**Task details:**
Return, word for word, only the lines from the one containing "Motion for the" through the last line of the entries.

Data extracted from a collection
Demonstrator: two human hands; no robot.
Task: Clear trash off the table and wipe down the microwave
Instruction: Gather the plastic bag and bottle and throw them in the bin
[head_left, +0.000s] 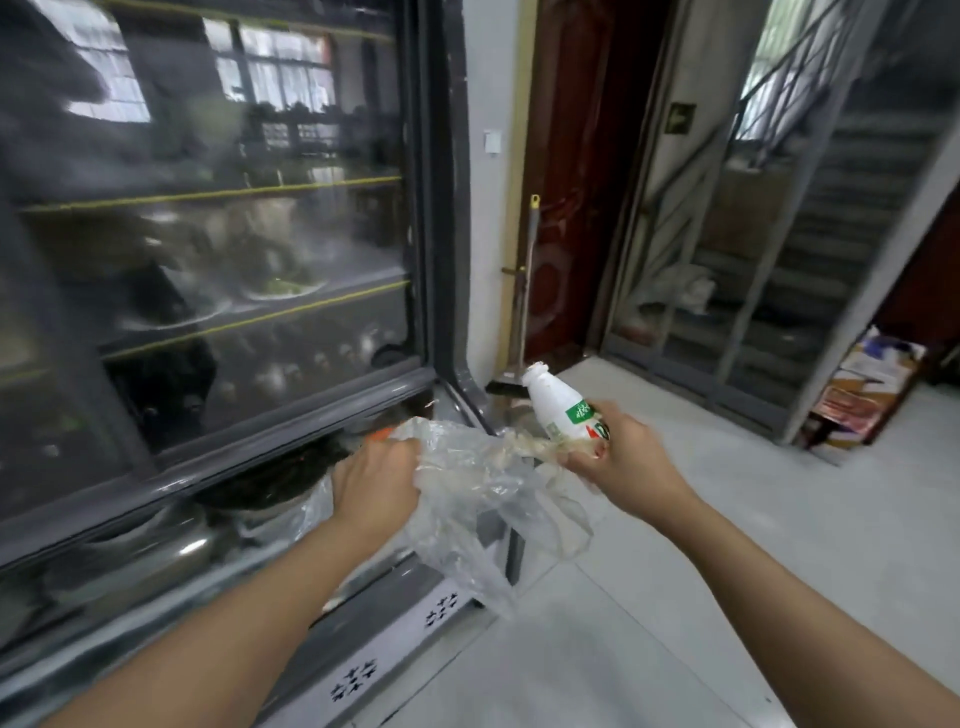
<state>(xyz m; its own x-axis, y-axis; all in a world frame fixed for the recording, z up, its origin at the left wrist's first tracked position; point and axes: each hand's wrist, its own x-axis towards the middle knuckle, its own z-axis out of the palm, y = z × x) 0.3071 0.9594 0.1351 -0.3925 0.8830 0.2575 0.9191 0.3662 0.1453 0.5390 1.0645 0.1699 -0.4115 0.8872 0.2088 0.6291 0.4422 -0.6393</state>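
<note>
Beside the dark glass-fronted cabinet (218, 249), I see both hands held out over the pale tiled floor (727, 545), joined by a crumpled clear plastic bag (483, 499). My left hand (376, 480) has its fingers curled into the bag's left edge, bunching the film in a closed grip; something small and orange shows just above its knuckles, too little of it visible for me to tell what it is. My right hand (621, 457) is closed round the lower part of a white plastic bottle (563, 408) with a green and red label, and the same fingers pinch a twisted strand of the bag against the bottle's base. The bottle tilts up and to the left, its open neck pointing away from me, above and to the right of the bag's mouth, and it is outside the bag. The bag stretches between the two hands, and its loose body hangs below them, trailing down in front of the cabinet's lower corner. Behind the bottle a broom (522, 291) leans upright by a dark red door (576, 171), and at the far right a stack of cardboard and papers (867, 389) stands on the floor near a staircase (810, 218). The motion blur hides what sits on the shelves behind the glass.
</note>
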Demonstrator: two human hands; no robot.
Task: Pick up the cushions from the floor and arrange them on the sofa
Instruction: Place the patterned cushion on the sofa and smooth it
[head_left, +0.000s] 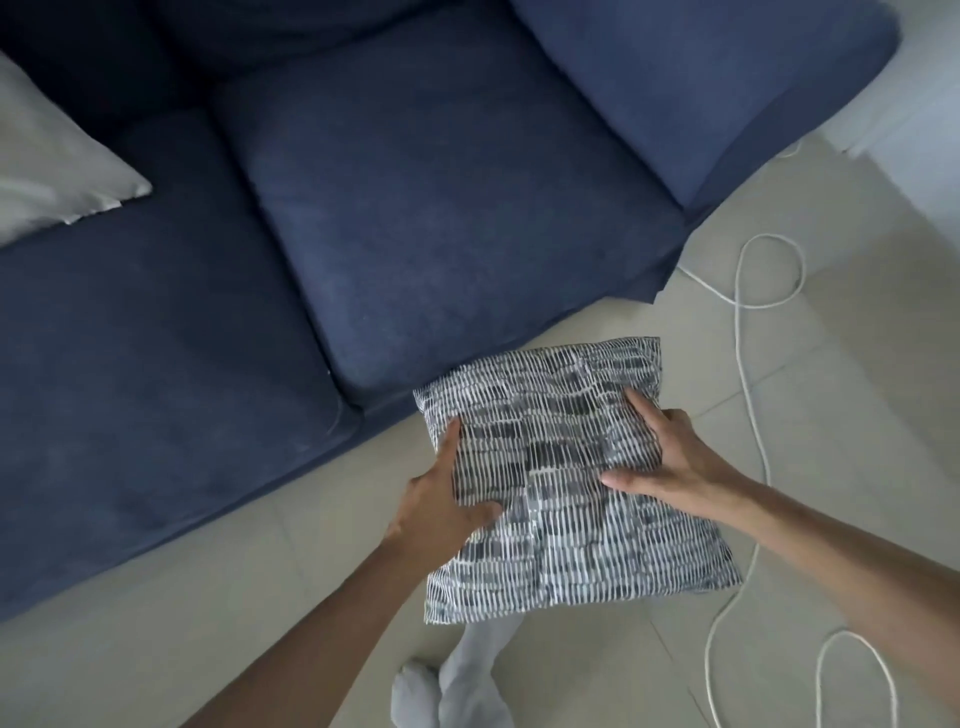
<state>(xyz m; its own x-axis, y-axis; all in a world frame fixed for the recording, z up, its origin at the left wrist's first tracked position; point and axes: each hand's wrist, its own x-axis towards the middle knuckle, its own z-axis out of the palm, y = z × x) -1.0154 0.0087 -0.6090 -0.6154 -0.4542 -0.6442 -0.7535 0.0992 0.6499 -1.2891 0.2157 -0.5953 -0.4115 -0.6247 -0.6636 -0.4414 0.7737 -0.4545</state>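
Note:
A black-and-white striped cushion (566, 478) is held flat above the pale tiled floor, just in front of the dark blue sofa (415, 208). My left hand (441, 504) grips its left edge, thumb on top. Over on the right side my right hand (665, 457) clasps it, fingers spread across the fabric. A light grey cushion (57, 166) lies on the sofa seat at the far left edge of the view.
A white cable (748, 374) loops across the floor to the right of the sofa's armrest (701, 88). My feet in grey socks (447, 686) stand on the tiles below the cushion. The sofa's middle and right seats are bare.

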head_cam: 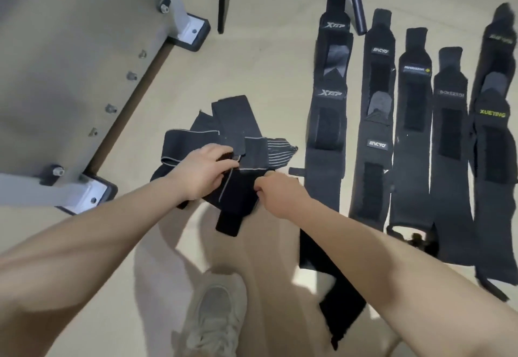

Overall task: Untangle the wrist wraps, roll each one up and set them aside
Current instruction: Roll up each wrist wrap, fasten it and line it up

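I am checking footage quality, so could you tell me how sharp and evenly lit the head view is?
Head view: soft, even light, no glare; faint shadows under the arms; wide-angle bending at the edges; the tangled wraps and both hands, left hand, right hand, slightly soft; the far-right wrap blurs most.

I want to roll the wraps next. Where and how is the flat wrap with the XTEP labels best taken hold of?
Grip the XTEP wrap at its narrow far end, near the dark pole, pinching it from above. It lies flat and straight, with bare floor on its left. Both the left hand and right hand are busy on the tangled pile.
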`<state>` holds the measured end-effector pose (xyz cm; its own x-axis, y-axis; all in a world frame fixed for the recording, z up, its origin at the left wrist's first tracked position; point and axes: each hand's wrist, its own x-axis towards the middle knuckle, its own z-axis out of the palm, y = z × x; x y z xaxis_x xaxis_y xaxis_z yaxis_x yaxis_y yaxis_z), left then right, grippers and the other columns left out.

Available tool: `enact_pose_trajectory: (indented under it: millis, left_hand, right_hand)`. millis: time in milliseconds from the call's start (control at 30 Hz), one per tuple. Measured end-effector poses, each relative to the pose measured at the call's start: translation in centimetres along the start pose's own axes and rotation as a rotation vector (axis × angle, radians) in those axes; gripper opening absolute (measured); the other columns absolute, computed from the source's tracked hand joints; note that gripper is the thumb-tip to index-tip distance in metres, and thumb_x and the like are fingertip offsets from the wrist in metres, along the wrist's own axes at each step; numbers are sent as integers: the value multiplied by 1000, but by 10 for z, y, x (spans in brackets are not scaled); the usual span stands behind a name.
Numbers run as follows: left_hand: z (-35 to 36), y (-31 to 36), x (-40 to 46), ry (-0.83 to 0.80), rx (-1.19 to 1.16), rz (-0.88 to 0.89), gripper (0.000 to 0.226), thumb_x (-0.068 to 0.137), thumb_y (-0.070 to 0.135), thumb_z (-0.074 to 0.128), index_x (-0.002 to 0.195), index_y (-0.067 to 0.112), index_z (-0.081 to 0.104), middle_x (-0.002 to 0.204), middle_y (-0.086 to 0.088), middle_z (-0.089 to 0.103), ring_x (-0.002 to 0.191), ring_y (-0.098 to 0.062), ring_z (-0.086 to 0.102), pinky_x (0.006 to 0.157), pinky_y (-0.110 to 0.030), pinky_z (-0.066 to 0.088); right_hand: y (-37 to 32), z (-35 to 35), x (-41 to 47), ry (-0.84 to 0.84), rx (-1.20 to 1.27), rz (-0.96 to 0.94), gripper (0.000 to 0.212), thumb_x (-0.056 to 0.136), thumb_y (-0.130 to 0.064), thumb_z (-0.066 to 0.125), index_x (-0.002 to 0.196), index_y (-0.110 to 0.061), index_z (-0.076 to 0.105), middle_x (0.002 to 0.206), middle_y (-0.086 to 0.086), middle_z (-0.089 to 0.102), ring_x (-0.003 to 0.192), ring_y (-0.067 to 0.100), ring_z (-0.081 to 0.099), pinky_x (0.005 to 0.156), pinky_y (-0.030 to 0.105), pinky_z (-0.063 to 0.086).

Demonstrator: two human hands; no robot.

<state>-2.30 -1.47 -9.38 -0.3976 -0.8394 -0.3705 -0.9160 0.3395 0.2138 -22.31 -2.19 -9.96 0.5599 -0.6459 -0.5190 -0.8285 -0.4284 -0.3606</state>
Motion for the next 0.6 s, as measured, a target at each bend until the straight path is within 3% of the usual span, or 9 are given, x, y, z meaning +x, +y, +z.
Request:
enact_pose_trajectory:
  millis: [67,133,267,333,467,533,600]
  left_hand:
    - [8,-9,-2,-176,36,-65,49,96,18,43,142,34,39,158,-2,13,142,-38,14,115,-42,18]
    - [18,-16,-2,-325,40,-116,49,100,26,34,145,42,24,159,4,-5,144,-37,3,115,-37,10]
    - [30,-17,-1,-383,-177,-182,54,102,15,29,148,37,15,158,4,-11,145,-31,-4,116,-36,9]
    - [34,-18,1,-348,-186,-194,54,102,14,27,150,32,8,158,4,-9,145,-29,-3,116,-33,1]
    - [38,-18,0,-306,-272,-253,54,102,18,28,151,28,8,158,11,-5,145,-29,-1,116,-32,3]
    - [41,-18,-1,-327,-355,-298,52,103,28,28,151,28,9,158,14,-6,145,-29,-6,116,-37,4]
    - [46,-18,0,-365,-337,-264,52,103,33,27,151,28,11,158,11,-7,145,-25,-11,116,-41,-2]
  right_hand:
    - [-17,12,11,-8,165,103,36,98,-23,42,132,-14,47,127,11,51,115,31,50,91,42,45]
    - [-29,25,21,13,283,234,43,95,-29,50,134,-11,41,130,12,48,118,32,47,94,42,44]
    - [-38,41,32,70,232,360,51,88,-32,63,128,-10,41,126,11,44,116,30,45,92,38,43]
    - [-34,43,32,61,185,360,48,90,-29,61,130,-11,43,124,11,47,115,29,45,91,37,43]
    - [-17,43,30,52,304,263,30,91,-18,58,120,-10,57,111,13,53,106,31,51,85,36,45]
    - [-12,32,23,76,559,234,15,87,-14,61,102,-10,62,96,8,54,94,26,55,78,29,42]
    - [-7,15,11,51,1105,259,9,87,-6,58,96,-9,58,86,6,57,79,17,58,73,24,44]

**Answer:**
Motion for the next 0.6 s, as measured, a target at each bend until the straight path is within 3% of the usual span, or 9 are given, x, y, z meaning +x, +y, +z.
Request:
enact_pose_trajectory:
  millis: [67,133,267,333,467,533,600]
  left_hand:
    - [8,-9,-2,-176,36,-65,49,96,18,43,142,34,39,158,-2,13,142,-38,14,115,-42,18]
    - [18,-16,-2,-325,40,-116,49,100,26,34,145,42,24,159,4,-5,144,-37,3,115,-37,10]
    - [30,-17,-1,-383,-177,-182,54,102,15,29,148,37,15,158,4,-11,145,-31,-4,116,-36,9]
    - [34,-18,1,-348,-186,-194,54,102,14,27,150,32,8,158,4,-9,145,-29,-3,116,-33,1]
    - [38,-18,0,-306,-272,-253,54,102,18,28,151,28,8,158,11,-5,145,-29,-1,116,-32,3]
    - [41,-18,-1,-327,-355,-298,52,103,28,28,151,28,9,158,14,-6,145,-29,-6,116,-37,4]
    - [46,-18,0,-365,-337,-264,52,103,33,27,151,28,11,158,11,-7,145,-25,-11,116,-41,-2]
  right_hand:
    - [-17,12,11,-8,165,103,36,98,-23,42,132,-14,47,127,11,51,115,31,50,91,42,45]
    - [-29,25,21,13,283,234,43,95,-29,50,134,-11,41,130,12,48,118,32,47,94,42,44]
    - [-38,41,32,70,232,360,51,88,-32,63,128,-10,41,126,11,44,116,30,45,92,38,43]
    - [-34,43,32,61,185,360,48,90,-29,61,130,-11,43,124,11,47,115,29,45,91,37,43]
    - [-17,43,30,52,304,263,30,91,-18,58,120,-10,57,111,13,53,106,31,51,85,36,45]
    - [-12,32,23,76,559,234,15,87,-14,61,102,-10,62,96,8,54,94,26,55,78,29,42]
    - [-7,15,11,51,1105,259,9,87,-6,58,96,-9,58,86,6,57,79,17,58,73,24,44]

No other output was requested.